Most states publish their statutes in a manner similar to the federal government. For example, most states publish their statutes initially in a slip law format, and have official publications of the session laws.
Also like the federal governement, states may have different versions of the code. For example, the Oregon code is published in three versions:
Oregon Revised Statutes (Official)
Oregon Statutes Annotated (Westlaw)
Oregon Annotated Statutes (Lexis)
Find in-depth information about finding Oregon legislative information in the Oregon Legal Research guide.
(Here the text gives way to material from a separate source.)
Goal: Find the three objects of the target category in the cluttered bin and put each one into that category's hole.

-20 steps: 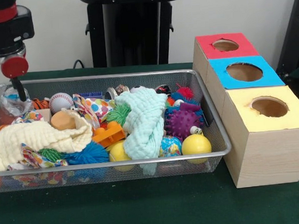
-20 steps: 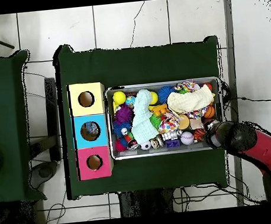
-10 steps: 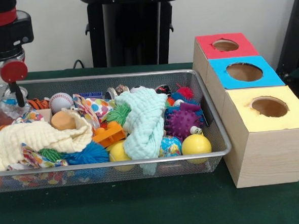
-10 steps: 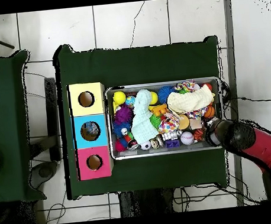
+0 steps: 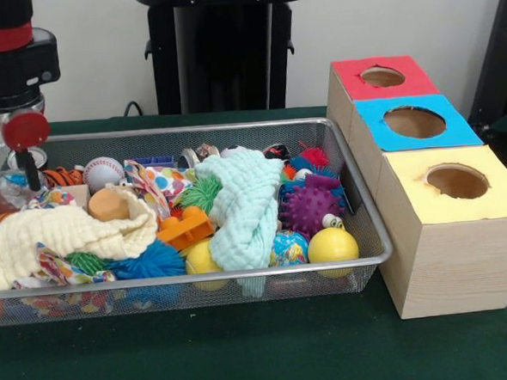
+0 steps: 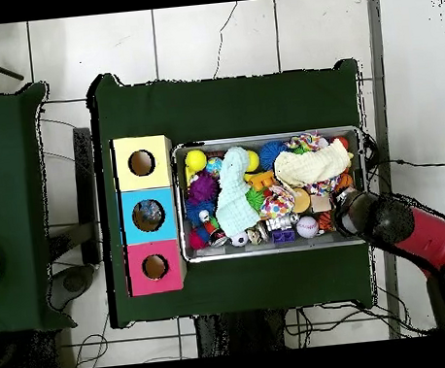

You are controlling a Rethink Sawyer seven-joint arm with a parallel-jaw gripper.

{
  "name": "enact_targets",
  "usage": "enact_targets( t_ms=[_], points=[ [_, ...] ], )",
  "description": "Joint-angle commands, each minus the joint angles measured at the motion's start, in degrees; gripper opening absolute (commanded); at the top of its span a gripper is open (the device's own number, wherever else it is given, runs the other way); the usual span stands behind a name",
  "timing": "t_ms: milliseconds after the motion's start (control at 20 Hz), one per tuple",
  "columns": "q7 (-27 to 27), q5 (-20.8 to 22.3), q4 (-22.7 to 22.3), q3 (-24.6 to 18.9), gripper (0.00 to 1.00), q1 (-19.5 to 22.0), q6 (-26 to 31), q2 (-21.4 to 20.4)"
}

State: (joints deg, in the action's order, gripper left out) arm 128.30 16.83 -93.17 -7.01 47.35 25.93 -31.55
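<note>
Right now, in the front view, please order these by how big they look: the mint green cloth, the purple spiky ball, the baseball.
1. mint green cloth, clearly the largest.
2. purple spiky ball.
3. baseball. It lies farther from the camera than the spiky ball, so its smaller look is partly distance; their true order is unsure.

You're looking at robot lab test cell, not home. Green cloth (image 6: 228, 103) covering table, sitting on tiled floor (image 6: 212, 37) with loose cables (image 6: 60, 129) trailing. Black pedestal (image 5: 223, 50) standing before plain white wall (image 5: 398, 13). Wire-mesh bin (image 5: 359, 227) and wooden sorting boxes (image 5: 451, 255) posing as staged props.
</note>
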Motion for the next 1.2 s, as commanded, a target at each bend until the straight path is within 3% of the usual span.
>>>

States can be as unique as snowflakes. Thus, even if the legislative process is similar to the federal one, the language used to describe statutes and the statute language itself may vary widely. In addition, not all states maintain current official codes. The Bluebook provides details on state statutes in Table 1.
Note that Heinonline has digital copies of historical state statutes. Dates vary by state, and reach back as far as 1775 for original colony states.
In addition to the state codes, there are a variety of unofficial uniform laws. These laws are developed by the National Conference of Commissioners on Uniform State Laws (NCUSL), a non-governmental body formed in 1892 upon the recommendation of the American Bar Association for the purpose of promoting "uniformity in state laws on all subjects where uniformity is deemed desirable and practicable."
The Commissioners have approved more than two hundred uniform laws, of which more than 100 have been adopted by at least one state. A few have been widely adopted. A notable example is the Uniform Commercial Code.
Access the Uniform Laws Annotated (ULA) in Westlaw.
The Bluebook, Rule 12 and Table 1.3, sets out the rules for citing official and unofficial versions of state codes.